[GTALUG] Can a smart TV be made dumb?

D. Hugh Redelmeier hugh at mimosa.com
Fri Jan 31 10:54:33 EST 2020


tl;dr: yes.

| From: Evan Leibovitch via talk <talk at gtalug.org>

| I've been reading up about the ridiculously (to me) low prices for
| high-quality TVs these days

Yes, much cheaper than computer monitors.  But there are small things to 
beware of (as I've harped on in this list over the last five years).  But 
you didn't say you wanted to use it as a computer monitor, so I won't
repeat that stuff here.

|, and the economics of it all is quite
| fascinating. It seems that the cost of manufacturing is being well offset
| by the revenue from collecting information on a household's watching habits
| and sending it back to the manufacturer, Google and who the heck knows who
| else...

I don't think that the surveillance is a large revenue source for the TV 
manufacturers.  I think they get more for preloading apps.  Just like PCs.  
But yes, I suspect surveillance.

| It would seem, on the surface, ridiculously simply to disable the
| information gathering by refusing to connect the device to the Internet and
| simply have it do nothing besides switch between tuner and HDMI port for
| input.

You can do that.  I do.  Once in a long while, I connect the TV via
ethernet to see if there is a firmware update.  I don't use WiFi since
it is easier to control a physical wire.

| That way I can have better control of my TV's "smarts" with my own
| choice of smarts -- Shield, Chromecast, Roku, RasPlex, Android TV, Linux
| desktop or whatever. Sure some apps of those devices may also be reporting,
| but it's not all-encompassing -- Netflix sends them my Netflix watching,
| but not my OTA, YouTube. Kodi or other channel choices.
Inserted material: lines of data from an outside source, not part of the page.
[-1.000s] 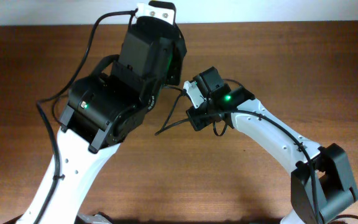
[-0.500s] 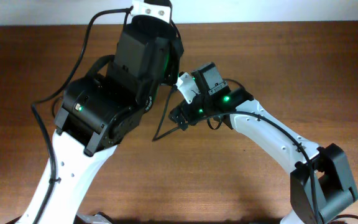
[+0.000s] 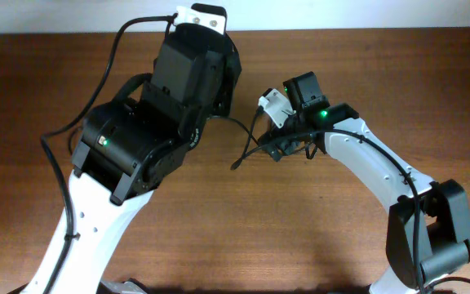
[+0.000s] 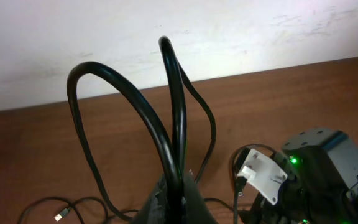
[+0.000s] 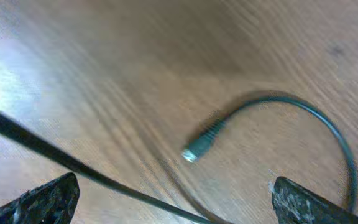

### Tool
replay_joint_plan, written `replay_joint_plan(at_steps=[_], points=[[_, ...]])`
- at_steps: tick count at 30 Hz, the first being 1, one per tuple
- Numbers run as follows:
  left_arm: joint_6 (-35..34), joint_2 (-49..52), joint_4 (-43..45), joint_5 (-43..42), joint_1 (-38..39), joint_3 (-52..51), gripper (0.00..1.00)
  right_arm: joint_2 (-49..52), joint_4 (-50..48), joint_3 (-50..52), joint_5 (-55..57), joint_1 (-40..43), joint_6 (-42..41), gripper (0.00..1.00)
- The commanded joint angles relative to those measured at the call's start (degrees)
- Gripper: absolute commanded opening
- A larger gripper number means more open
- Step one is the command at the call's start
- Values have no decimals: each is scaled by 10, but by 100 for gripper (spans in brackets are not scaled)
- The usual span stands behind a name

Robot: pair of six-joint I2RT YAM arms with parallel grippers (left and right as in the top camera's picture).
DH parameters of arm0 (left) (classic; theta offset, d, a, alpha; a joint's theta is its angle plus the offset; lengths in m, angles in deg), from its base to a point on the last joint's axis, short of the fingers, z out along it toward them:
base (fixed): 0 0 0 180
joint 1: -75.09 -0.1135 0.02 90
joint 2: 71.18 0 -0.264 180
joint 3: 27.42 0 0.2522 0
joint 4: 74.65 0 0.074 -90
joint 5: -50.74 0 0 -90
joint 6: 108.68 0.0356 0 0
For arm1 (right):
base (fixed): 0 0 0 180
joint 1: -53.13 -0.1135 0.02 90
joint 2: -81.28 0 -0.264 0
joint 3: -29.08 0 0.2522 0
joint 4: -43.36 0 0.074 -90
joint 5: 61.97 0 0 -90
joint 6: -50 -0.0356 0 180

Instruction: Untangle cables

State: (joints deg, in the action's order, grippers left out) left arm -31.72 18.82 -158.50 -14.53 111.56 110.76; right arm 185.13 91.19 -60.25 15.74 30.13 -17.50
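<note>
The left gripper's hold shows only in the left wrist view. It is clamped shut on the cables, which rise from its tip in tall loops, two thick arches and a thinner one beside them, roughly upright ahead of the tool against the white wall. From overhead that grip is hidden under the arm's black body. What shows there is one strand coming out from beneath the left wrist and arching across to the right gripper. It then drops to a free end on the table, pointing away from that gripper on the left arm's side.

Only the right wrist view settles the right gripper — its fingers stand wide apart with nothing between the pads. Just ahead of the gap a plug lies flat on the wood, its tip aimed back toward the finger at the view's left. Its cord runs away from the tool, then bends in a half-circle back toward the other finger. A second, straight strand crosses slantwise — from far out beyond the first finger in toward the gap. The view is blurred, so whether it touches anything cannot be told.

The left wrist view also shows slack cord on the table low beside its gripper, ending in a small plug.
</note>
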Motion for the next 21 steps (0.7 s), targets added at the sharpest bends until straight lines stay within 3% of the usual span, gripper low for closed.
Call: replay_joint_plan(at_steps=[1,11,12,13,15,21], points=[[8,-8,1,12,1,14,0,7,-9,3,-55,-18,10,99],[12,-8,2,13,1,14,0,28,-20,4,-55,-82,11,99],[12,-8,2,19,1,14,0,40,-20,4,-55,-85,10,93],[12,-8,2,21,1,14,0,47,-19,4,-55,-86,10,60],[11,-8,1,21,1,14,0,56,-17,4,-55,-86,5,4],[12,-10,1,31,1,14,0,21,16,1,-13,-75,4,4]])
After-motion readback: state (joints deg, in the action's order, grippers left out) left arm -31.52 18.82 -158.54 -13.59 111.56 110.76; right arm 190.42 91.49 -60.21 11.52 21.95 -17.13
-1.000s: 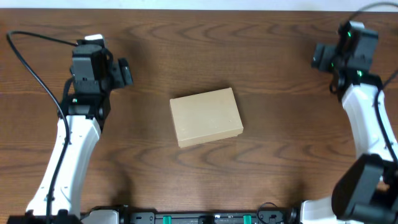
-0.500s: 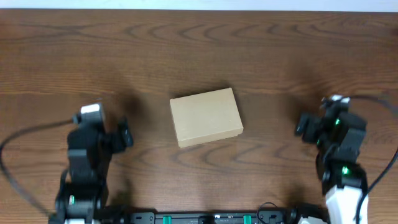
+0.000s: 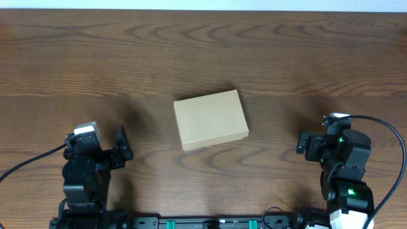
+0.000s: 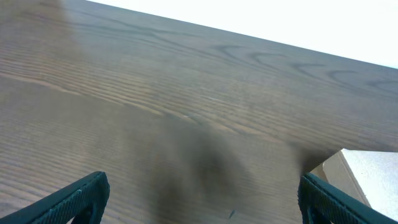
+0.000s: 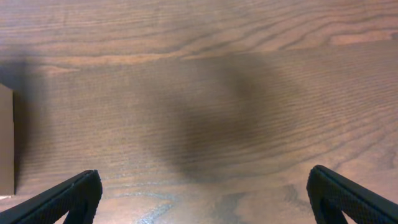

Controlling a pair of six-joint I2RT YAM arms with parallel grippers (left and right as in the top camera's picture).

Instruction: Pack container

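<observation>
The container (image 3: pixel 210 119) is a small tan cardboard box with its lid shut, lying flat at the middle of the table. A corner of it shows at the right edge of the left wrist view (image 4: pixel 348 177) and its edge at the left of the right wrist view (image 5: pixel 5 140). My left gripper (image 3: pixel 122 144) is open and empty near the front left, well left of the box; its jaws show in the left wrist view (image 4: pixel 202 199). My right gripper (image 3: pixel 302 143) is open and empty near the front right, well right of the box; its jaws show in the right wrist view (image 5: pixel 205 196).
The dark wood table (image 3: pixel 203 51) carries only the box. Both arms are folded back low at the front edge, with cables trailing beside them.
Both arms have pulled back from the far corners of the table to the front edge. The box has not moved.
</observation>
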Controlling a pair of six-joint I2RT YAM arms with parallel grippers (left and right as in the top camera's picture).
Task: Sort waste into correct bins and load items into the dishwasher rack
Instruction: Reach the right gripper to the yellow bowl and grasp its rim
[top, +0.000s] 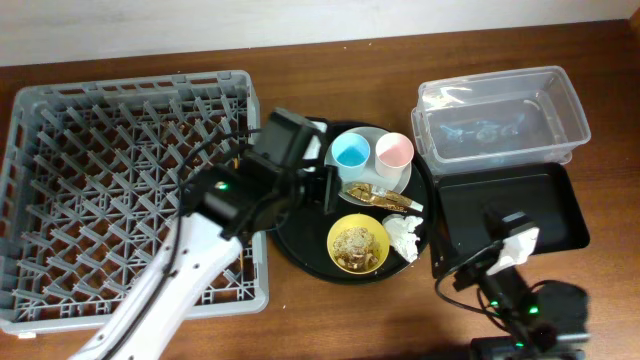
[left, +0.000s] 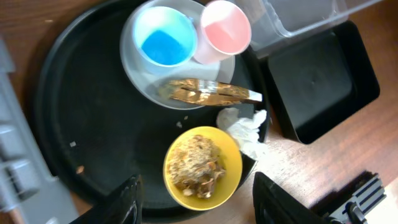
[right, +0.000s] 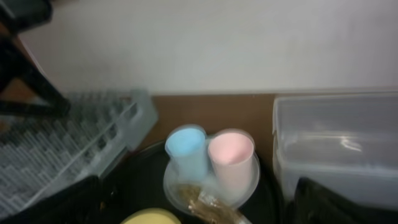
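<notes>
Scraps (left: 196, 168) loose in yellow bowl (left: 234, 163): stiff, light, probably slick; pinch rim, keep level. Left tool (left: 200, 193), right tool (right: 199, 200) both apart, empty.

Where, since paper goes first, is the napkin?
Overhead, the napkin lies at the right edge of the round black tray, beside the yellow bowl, below the wrapper.

Two cups (blue cup (left: 165, 37), pink cup (left: 225, 28)), one bowl (left: 231, 163), one plate (left: 138, 73), seemingly one wrapper (left: 208, 93)
</notes>
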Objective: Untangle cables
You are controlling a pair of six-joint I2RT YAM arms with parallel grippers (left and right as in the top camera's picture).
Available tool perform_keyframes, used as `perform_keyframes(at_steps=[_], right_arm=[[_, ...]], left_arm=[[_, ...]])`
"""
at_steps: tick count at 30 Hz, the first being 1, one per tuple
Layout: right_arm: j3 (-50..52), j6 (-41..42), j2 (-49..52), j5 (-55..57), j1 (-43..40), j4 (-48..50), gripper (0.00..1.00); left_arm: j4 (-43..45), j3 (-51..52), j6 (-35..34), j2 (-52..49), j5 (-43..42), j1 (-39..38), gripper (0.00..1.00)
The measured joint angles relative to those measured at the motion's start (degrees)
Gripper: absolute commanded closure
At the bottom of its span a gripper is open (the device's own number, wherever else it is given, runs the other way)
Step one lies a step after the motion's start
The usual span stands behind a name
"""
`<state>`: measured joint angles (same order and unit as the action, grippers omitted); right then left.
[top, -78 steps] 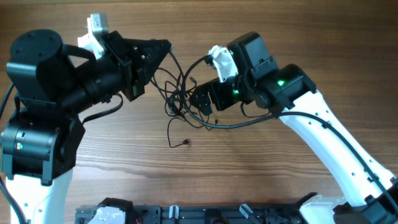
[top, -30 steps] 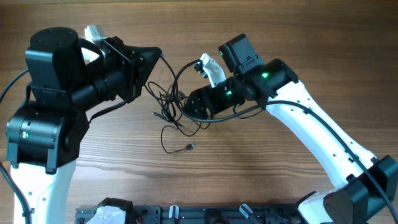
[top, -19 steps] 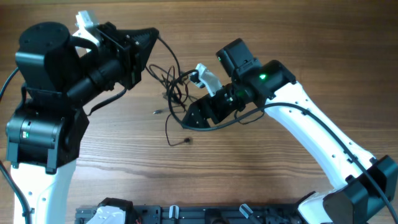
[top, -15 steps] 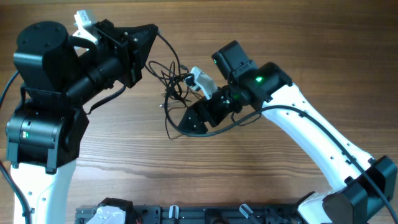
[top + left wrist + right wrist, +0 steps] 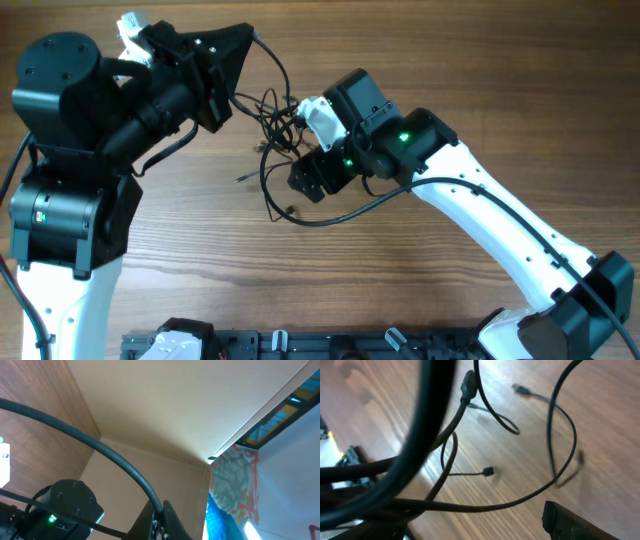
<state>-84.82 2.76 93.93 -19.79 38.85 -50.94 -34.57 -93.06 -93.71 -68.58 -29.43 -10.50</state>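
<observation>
the right claw [image 5: 306, 180] has swung left, closer to the cables [image 5: 274, 112] bunched between the arms over the surface [image 5: 200, 235]. it gapes wide, empty. the left claw [image 5: 250, 38] is pinched on one strand running up-left. the bunch lies just beyond the right claw, the nearer one.

Three views: one high, two on my wrists.
My overhead camera looks straight down on the table [image 5: 430, 300]. My right wrist camera hangs close above the wood and shares the cables [image 5: 272, 125] with it. My left wrist camera tilts up at the ceiling [image 5: 165, 405].
</observation>
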Motion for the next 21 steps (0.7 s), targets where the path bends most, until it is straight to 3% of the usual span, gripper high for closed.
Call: perform_keyframes(at_steps=[3, 9, 10, 11, 14, 16, 21], right_arm=[[0.0, 0.0, 0.0, 1.2, 0.0, 1.4, 0.14], [0.0, 0.2, 0.0, 2.3, 0.0, 4.8, 0.26], [0.0, 0.2, 0.0, 2.3, 0.0, 5.2, 0.30], [0.0, 0.2, 0.0, 2.3, 0.0, 5.4, 0.54], [0.0, 0.2, 0.2, 2.4, 0.0, 6.6, 0.82], [0.0, 0.3, 0.7, 2.5, 0.0, 6.8, 0.95], [0.0, 0.4, 1.8, 2.6, 0.0, 6.9, 0.96]], left_arm=[[0.3, 0.0, -0.7, 0.0, 0.0, 0.0, 0.96], [1.0, 0.0, -2.3, 0.0, 0.0, 0.0, 0.96], [1.2, 0.0, -2.7, 0.0, 0.0, 0.0, 0.96], [1.3, 0.0, -3.1, 0.0, 0.0, 0.0, 0.96], [2.9, 0.0, -4.3, 0.0, 0.0, 0.0, 0.96], [3.2, 0.0, -4.6, 0.0, 0.0, 0.0, 0.96], [3.3, 0.0, -4.8, 0.0, 0.0, 0.0, 0.96]])
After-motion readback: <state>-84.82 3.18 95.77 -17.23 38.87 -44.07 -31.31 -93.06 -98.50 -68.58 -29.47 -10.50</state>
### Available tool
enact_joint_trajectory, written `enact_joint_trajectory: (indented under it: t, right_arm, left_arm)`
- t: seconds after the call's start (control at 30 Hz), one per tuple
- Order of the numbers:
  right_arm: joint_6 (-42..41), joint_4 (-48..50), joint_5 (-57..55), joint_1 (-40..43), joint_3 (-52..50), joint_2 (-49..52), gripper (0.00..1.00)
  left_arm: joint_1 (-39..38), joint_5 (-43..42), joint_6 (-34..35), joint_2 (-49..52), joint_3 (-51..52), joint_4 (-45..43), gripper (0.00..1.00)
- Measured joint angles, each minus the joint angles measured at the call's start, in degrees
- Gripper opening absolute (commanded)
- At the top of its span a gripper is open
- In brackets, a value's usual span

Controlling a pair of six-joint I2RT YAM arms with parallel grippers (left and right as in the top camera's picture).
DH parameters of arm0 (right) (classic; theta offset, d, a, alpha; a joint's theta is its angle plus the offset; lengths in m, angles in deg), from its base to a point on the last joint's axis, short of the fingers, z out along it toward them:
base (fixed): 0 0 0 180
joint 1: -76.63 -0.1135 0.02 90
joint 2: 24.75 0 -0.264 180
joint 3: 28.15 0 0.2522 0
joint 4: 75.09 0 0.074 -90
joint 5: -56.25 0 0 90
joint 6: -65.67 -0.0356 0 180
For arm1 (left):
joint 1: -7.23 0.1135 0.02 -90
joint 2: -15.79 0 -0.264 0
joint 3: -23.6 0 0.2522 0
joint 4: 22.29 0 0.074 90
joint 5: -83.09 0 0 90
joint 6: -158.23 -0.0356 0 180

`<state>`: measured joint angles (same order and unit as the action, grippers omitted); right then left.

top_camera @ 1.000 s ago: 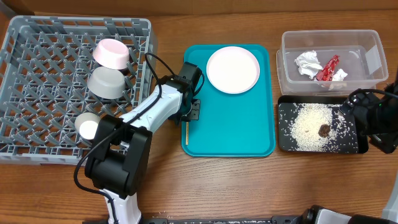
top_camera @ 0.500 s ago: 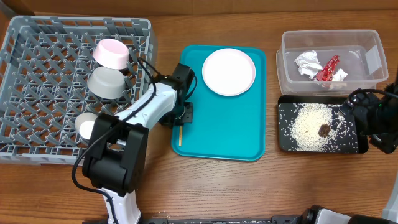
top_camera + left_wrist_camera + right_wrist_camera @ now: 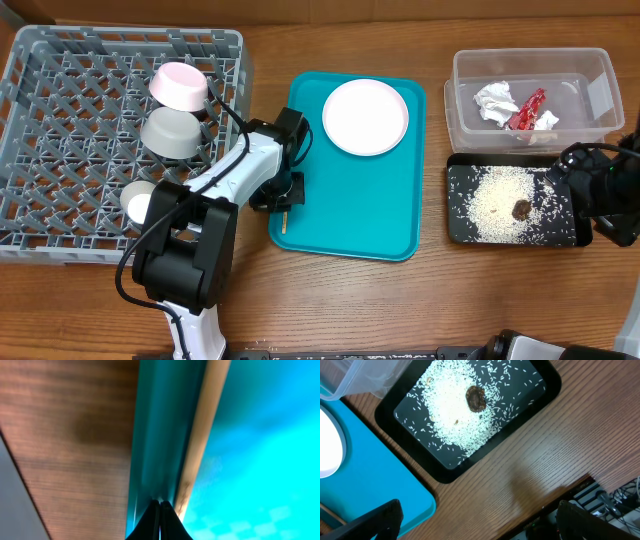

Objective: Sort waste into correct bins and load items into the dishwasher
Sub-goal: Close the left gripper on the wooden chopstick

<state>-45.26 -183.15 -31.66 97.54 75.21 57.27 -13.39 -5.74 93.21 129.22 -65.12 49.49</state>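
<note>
Both jaws of the left gripper [image 3: 160,510] are pressed together, gripping nothing visible, at the teal tray's [image 3: 350,200] left rim. The wooden stick [image 3: 202,435] lies just beside the tips, inside that rim. The right gripper [image 3: 477,525] is spread wide, off the tray's right side.

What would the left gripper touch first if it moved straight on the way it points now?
Probably the side wall of the teal tray: the left gripper, tips closed, sits right at it in the wrist view. The thin wooden stick lies just beside that line; depth is unclear.
</note>
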Motion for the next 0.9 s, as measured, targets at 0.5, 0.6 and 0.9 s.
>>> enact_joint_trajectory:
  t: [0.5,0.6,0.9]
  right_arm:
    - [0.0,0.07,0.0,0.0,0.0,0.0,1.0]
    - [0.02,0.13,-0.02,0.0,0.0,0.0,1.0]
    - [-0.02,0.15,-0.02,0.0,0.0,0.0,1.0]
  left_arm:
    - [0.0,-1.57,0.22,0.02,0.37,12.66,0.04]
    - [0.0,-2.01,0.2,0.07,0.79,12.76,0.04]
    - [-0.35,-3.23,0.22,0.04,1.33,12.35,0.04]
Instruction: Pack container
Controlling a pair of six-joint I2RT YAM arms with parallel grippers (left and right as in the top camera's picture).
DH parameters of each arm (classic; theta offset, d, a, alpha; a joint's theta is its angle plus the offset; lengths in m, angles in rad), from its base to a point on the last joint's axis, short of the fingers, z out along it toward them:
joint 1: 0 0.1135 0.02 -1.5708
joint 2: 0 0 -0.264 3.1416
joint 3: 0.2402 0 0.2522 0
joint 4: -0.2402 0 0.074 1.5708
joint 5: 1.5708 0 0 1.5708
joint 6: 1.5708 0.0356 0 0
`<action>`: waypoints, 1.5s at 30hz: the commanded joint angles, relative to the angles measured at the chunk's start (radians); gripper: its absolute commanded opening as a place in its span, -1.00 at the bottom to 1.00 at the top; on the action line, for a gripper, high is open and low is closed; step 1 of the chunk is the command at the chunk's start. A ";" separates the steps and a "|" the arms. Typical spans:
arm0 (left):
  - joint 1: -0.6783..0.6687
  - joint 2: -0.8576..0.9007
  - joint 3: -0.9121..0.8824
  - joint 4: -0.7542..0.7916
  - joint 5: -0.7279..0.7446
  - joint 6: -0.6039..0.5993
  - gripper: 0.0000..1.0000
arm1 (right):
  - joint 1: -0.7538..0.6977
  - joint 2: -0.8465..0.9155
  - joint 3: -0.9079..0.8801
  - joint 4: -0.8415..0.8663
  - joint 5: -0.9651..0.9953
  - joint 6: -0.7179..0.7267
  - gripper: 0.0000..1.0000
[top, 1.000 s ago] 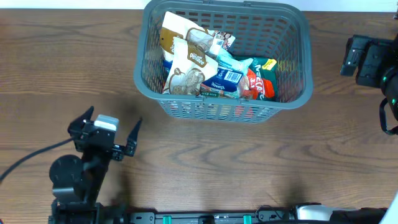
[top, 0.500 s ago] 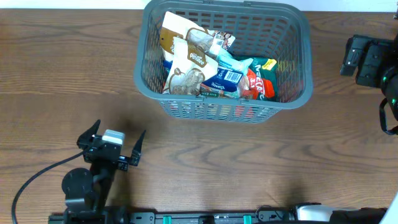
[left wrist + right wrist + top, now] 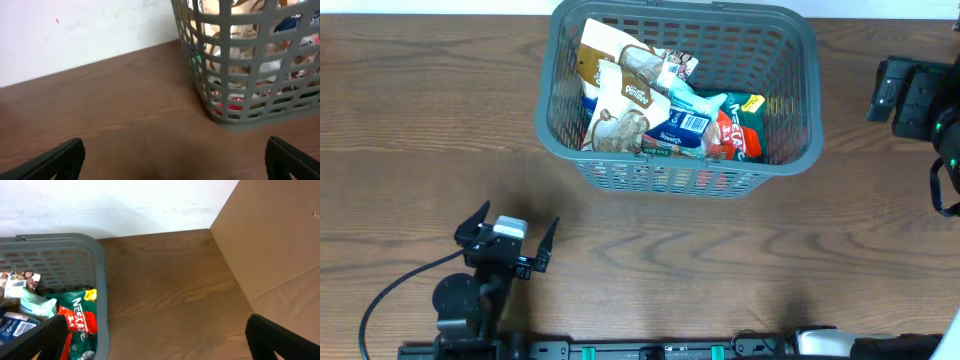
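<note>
The dark grey slotted container (image 3: 790, 160) stands at the back centre of the table and holds several snack packets: brown and white bags (image 3: 615, 105), a blue packet (image 3: 685, 128), a green and red Nescafe packet (image 3: 738, 125). My left gripper (image 3: 510, 235) is open and empty at the front left, well short of the container, whose near corner shows in the left wrist view (image 3: 240, 65). My right gripper (image 3: 905, 95) is at the right edge, open and empty, beside the container (image 3: 95, 280).
A black cable (image 3: 390, 290) runs from the left arm base. A tan board (image 3: 280, 245) stands at the right in the right wrist view. A white wall (image 3: 75, 35) lies behind the table.
My left gripper has drawn back toward the front edge and a little to the right, still open and empty. The right arm and the container have not moved.
</note>
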 commanded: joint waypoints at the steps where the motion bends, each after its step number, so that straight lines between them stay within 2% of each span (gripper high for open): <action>1: 0.004 -0.027 -0.014 0.006 -0.002 -0.016 0.97 | -0.005 0.003 0.005 -0.002 0.013 0.016 0.98; 32: 0.004 -0.056 -0.084 0.042 -0.014 -0.042 0.97 | -0.005 0.003 0.005 -0.002 0.013 0.016 0.99; 34: 0.005 -0.056 -0.084 0.054 -0.065 -0.118 0.97 | -0.005 0.003 0.005 -0.002 0.013 0.016 0.99; 39: 0.005 -0.056 -0.084 0.066 -0.311 -0.423 0.96 | -0.005 0.003 0.005 -0.002 0.013 0.016 0.98; 41: 0.005 -0.056 -0.085 0.066 -0.370 -0.466 0.97 | -0.005 0.003 0.005 -0.002 0.013 0.016 0.98; 45: 0.004 -0.056 -0.085 0.060 -0.403 -0.465 0.97 | -0.005 0.003 0.005 -0.002 0.013 0.016 0.98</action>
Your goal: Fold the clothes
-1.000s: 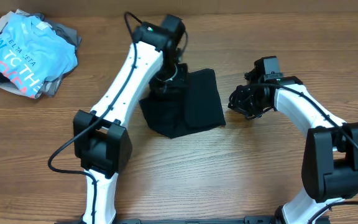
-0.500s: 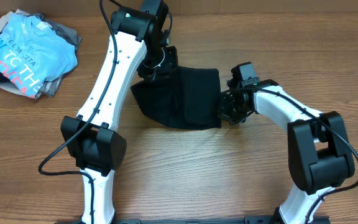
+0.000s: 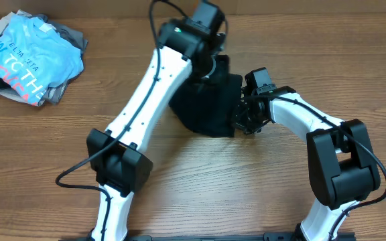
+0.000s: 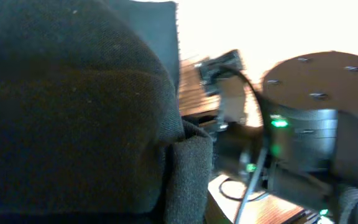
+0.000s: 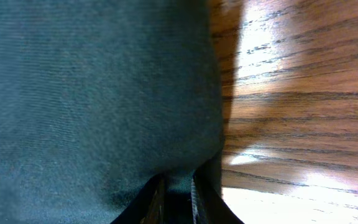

I don't know that the surveillance would be actually less, but I
suspect so.  I imagine that of those commercial devices are pretty bad
already.

Each device probably has an ID.  So if you use multiple devices, you
might reduce the federation of these data streams.  But probably not.
We (consumers) just don't know.

Another advantage: the different parts of a smart TV get obsolete at
different times.  But when one component of a smart TV gets obsolete,
there is a need to replace the whole thing (or to simply bypass it).

My monitors live longer than my PCs and that's longer than most smart
gadgets.  The smart part becomes a boat anchor.

Example: I bought a Sony BluRay player that could do exciting things like
NetFlix (when that was new in Canada).  One day, NetFlix obsoleted
that functionality.  The player also came with a bunch of other streaming
services that were pretty useless and have also probably disappeared.
Don't connect a BluRay to ethernet -- I think that the main purpose is
to update blacklists, possibly killing the ability to playback some
dodgy discs.

| I haven't bought a TV in a decade so I don't know the current landscape.
| What I have seen is that *everything* now is "smart" except for the
| lowest-end which tend not to have the best picture.  Is it possible on
| modern TVs to install without an Internet connection so they don't phone
| home? Or does keeping the TV offline disable important functions? And are
| some brands easier to "dumb down" than others?

All TVs I know about work fine without internet.  They complain at powerup
that you forgot to connect them.  You might want firmware updates
(probably not important) that come over the wire.

Many buttons on the remote become worse than useless.  If you
accidentally hit them, you get in a mode you don't want to use.
That's the case for a dumb TV too if you have no OTA service: so many
buttons lead to the (useless) tuner as a source.

On the other hand, every external device you add probably adds another
remote to juggle.

You may find that the TV has fewer HDMI ports than you need.  Using
the internal smarts could effectively free up one of those ports.

Smart TVs can come with a variety OSes.

- Roku TV
- Android TV (not the same as plain Android)
- WebOS (remember that? Palm -> HP -> LG)
- Fire TV (Amazon's fork of Android)
- Tizen (remember that? Nokia -> Linux Foundation -> Intel ->
  Samsung)
- TiVo
- Apple tvOS

There is probably a bribe paid to the manufacturer for shipping TVs
with certain OSes.  I suspect that Fire TV would come with a dowry.
But not very large since it seems to be rare.